This will not only impact NON UK Domiciled individuals but also any other person subject to UK Inheritance Tax (IHT) on their worldwide assets.

NON UK Domiciled Person:

Were you intending to borrow monies against UK held property and invest these monies outside the UK, thereby converting these funds into excluded property not subject to UK IHT? Until 16 July 2013 the Loan could have been set off against the UK asset thereby reducing the estate chargeable to UK IHT. Since 17 July 2013 no deduction against the UK estate will be allowed unless very specific conditions are met.

All persons subject to UK IHT:

Until 5 April 2013, it was not uncommon to use as collateral a valuable asset which would attract a substantial IHT charge, to borrow monies which would then be used to acquire assets which would in time qualify for Business Property Relief (BPR) or Agricultural Property Relief (APR) thereby reducing the value of the estate chargeable to IHT. The portion of the loan outstanding at the date of death would have been deducted from the value of the property used as collateral and this could significantly reduce the amount of IHT payable.

Since 6 April 2013 there is no longer any IHT advantage to borrowing monies, using valuable non eligible assets as collateral, to acquire assets eligible to BPR or APR. The value of the loan will have to be set up against the BPR or APR eligible property and not against the general estate.

NB: – Any existing arrangements as at 6 April 2013 will continue to qualify under the old rules.

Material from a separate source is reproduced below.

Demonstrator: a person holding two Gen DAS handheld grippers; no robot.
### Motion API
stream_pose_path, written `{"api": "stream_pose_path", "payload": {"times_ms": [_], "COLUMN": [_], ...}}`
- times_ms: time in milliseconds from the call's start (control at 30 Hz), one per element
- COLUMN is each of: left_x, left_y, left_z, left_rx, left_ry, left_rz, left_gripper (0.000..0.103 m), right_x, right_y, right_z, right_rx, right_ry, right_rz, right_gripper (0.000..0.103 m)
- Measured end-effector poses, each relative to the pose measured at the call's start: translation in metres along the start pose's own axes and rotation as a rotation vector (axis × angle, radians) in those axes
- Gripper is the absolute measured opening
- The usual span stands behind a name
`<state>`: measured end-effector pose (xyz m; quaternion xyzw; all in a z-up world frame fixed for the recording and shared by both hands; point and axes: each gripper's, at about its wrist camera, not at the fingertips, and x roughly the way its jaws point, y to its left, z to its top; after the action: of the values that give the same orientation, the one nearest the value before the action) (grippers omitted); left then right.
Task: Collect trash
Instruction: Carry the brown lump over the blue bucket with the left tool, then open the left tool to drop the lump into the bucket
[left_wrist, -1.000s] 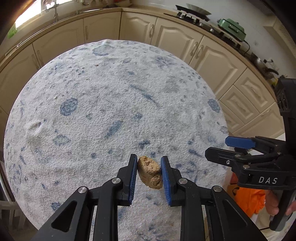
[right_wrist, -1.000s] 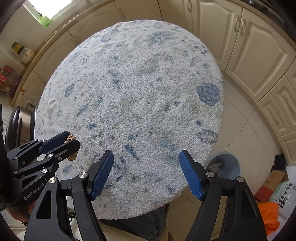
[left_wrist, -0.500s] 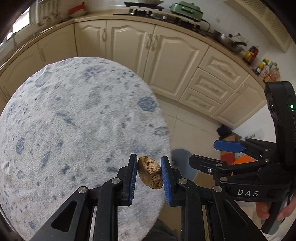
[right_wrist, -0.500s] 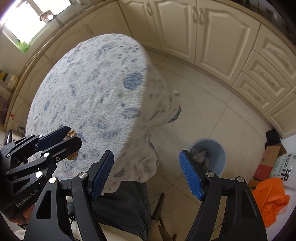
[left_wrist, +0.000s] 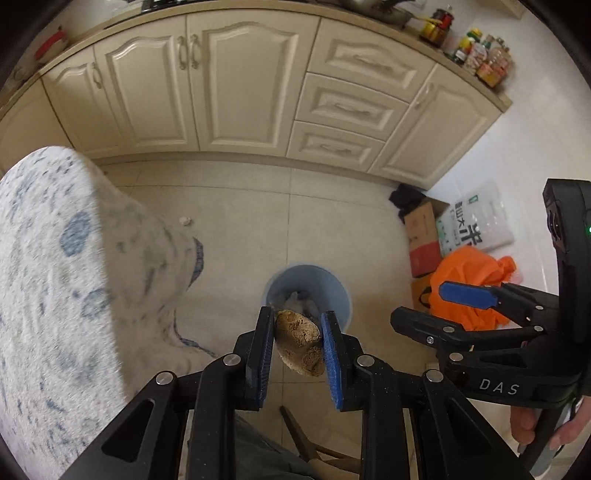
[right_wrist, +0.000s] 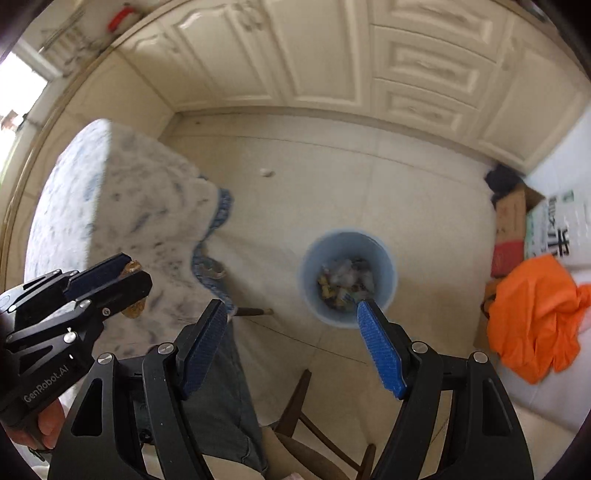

Other Loans: to qualify as a deduction in the estate a loan will have to be repaid on or after death, if not then no deduction will be allowed. There is on exception if the Personal Representative can demonstrate that there is a commercial reason why the liability is not being repaid, i.e. it is an arm’s length transaction.

If you would like advice regarding  your existing IHT arrangements or need assistance with future  Inheritance tax planning give us a call to discuss your circumstances…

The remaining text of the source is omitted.